Muziek verzekerd


'Jij weet veel van muziekinstrumenten, hè', begon een vriend aarzelend. Ik heb dat een beetje gerelativeerd, het is tenslotte onderdeel van mijn vak. 'En je hebt toch ook verstand van verzekeren?' Inderdaad ben ik een kleine vijf jaar tevens in die branche actief geweest, al heb ik het nooit geschopt tot zo'n verzekeringsadviseur die bij de mensen thuis komt en en passant ritjes maakt op de rug van een orca en dergelijke...
En toen vertelde hij, die vriend dus, een verhaal over een sitar, zo'n langhalzig Indiaas snaarinstrument, van een vriend die bij het klussen onherstelbaar beschadigd was geraakt. En hoe moest dat nou met de verzekering, want zijn vriend had het instrument zelf in India gehaald?

Goed, ik heb een passend advies gegeven en kwam daardoor ook in gedachten terug in de werkplaatsen van vioolbouwers waar mijn moeder, die zelf viool speelde, me als kind regelmatig mee naartoe nam. Daar mengden de geuren van hout, vernis en stof zich tot een mysterieus waas dat dit eeuwenoude ambacht omhult. Er werd onveranderlijk met een Duits accent gesproken en de chaos in dergelijke werkplaatsen was even onveranderlijk gigantisch. Overal aan de muur, op de grond en waar verder mogelijk hingen, stonden en lagen instrumenten, mallen, gereedschap, snaren. Instrumenten, die vaak in verschillende fasen van voltooiing verkeerden, sommigen nog in maagdelijk blank hout. Om de een of andere reden wordt dit beeld gecompleteerd door een wat onbestemd gekleurd Perzisch tapijtje op een overvolle tafel.
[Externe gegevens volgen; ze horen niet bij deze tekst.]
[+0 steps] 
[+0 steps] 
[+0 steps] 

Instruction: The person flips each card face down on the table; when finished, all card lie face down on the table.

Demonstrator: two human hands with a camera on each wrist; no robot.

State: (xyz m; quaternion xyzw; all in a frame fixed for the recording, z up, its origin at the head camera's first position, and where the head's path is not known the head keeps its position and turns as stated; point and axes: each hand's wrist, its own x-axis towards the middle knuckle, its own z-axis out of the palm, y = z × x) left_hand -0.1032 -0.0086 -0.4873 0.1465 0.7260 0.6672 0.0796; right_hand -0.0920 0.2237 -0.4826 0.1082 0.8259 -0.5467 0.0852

Het kan geen toeval zijn dat binnen een week na het 'sitar-incident' een vriendin mij vroeg haar te adviseren bij de keuze van een nieuwe viool. Daardoor stond ik na zoveel jaar opeens weer in zo'n werkplaats waar deze keer alleen het tapijtje ontbrak. Hoewel ik zelf geen strijker ben en eigenlijk niet eens zoveel affiniteit met dergelijke instrumenten heb, blijven dit toch oorden om je vingers bij af te likken. Het liefst zou ik dan rondlopen om de voluptueuze welvingen van celli te volgen, mijn neus in het zaagsel te steken.

Maar goed, ik kwam hier om te luisteren en dat heb ik dus gedaan. Tenslotte verlieten wij het pand met drie vioolkisten (met inhoud) want het is gebruikelijk om zoiets persoonlijks als een muziekinstrument, voor zover het nog draagbaar is althans, op proef mee te nemen. Hoewel, een verkoper van een niet nader te noemen muziekwinkel uit een kleine keten in het midden des lands presteerde het ooit om zijn totale onbenul in dit opzicht te tonen. Hij meldde eenvoudig dat de vleugel waar ik naar vroeg, wel voor me besteld kon worden.... Alsof het een dertien in een dozijn tafel of stoel betrof in plaats van een instrument van vele tienduizenden guldens met een eigen klank, die je dan wel moet aanstaan natuurlijk.

Terug naar de violen. Wat ik zo opmerkelijk vond aan deze hele transactie was dat die geheel gebaseerd was op vertrouwen. Er werd wel een adres opgenomen, maar zelfs een handtekening onder een leenovereenkomst of een borgsom werd niet gevraagd. En over de verzekering heb ik maar geen vragen gesteld, al moet je er toch niet aan denken dat er iets gebeurt met zo'n geleende viool. Trouwens ook niet als die inmiddels wèl je eigen bezit is geworden. Want juist door die uniciteit is in feite elk instrument onvervangbaar. Je kan je verzekeren voor de zogenaamde vervangingswaarde, maar net als bij mensen en dieren en foto's en nog veel meer heb je daarmee het oorspronkelijke 'bezit' niet terug. Voor diefstal van mijn vleugel, die ik tenslotte in het buitenland uitzocht, hoef ik in elk geval niet bang te zijn: onder veel bekijks is die uiteindelijk met een grote kraan omhoog gehesen.